C’est bien connu : la peur fait vendre. Surtout s’il s’agit d’un projet capable de bouleverser un bourg de 3000 habitants perdu dans la campagne bretonne entre Vannes et Ploërmel. À Sérent, le maire divers gauche voulait transformer l’ancienne maison de retraite en centre d’accueil pour 15 familles de migrants, géré par l’association spécialisée Coallia qui portait le projet. Ce qui a rapidement – la campagne des régionales aidant – révolutionné ce bourg breton, la majorité des habitants étant contre.

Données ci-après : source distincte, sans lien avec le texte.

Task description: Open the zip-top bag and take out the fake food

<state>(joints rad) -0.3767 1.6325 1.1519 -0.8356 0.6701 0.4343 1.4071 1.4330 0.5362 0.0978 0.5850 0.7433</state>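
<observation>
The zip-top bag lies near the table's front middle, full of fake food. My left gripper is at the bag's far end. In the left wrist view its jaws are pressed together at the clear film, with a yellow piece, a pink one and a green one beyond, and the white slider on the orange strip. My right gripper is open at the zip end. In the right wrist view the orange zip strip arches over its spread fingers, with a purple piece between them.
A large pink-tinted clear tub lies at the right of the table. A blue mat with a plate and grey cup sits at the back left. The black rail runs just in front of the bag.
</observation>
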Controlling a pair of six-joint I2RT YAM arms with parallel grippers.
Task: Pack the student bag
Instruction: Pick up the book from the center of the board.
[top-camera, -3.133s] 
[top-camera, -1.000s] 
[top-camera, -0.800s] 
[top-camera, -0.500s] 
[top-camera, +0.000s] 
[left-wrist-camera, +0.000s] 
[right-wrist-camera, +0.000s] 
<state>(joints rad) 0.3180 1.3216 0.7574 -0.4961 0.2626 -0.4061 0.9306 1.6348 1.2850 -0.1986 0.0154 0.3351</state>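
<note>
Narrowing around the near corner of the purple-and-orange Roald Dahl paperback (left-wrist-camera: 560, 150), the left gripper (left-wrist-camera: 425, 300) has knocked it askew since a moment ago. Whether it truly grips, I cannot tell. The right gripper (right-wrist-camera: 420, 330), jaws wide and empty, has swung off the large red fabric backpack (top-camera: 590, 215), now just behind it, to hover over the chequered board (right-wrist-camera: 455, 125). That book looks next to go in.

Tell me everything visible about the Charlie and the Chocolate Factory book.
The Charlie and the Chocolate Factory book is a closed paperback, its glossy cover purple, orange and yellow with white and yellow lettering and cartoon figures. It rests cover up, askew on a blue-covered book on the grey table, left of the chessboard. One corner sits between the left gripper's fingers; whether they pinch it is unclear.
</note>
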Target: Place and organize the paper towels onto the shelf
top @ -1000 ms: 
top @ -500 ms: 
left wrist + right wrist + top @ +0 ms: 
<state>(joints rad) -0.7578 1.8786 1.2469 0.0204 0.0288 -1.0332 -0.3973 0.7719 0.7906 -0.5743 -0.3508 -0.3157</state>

Le maire ne s’était du reste pas simplifié la vie, puisqu’il n’en avait pas discuté au préalable avec ses concitoyens, et, la polémique prenant de l’ampleur, s’était raidi dans sa volonté de leur imposer son projet. Ce fut finalement la Préfecture du Morbihan qui l’enterra pour des raisons officielles de bon sens : l’éloignement du village et l’état du bâtiment qui nécessite des travaux.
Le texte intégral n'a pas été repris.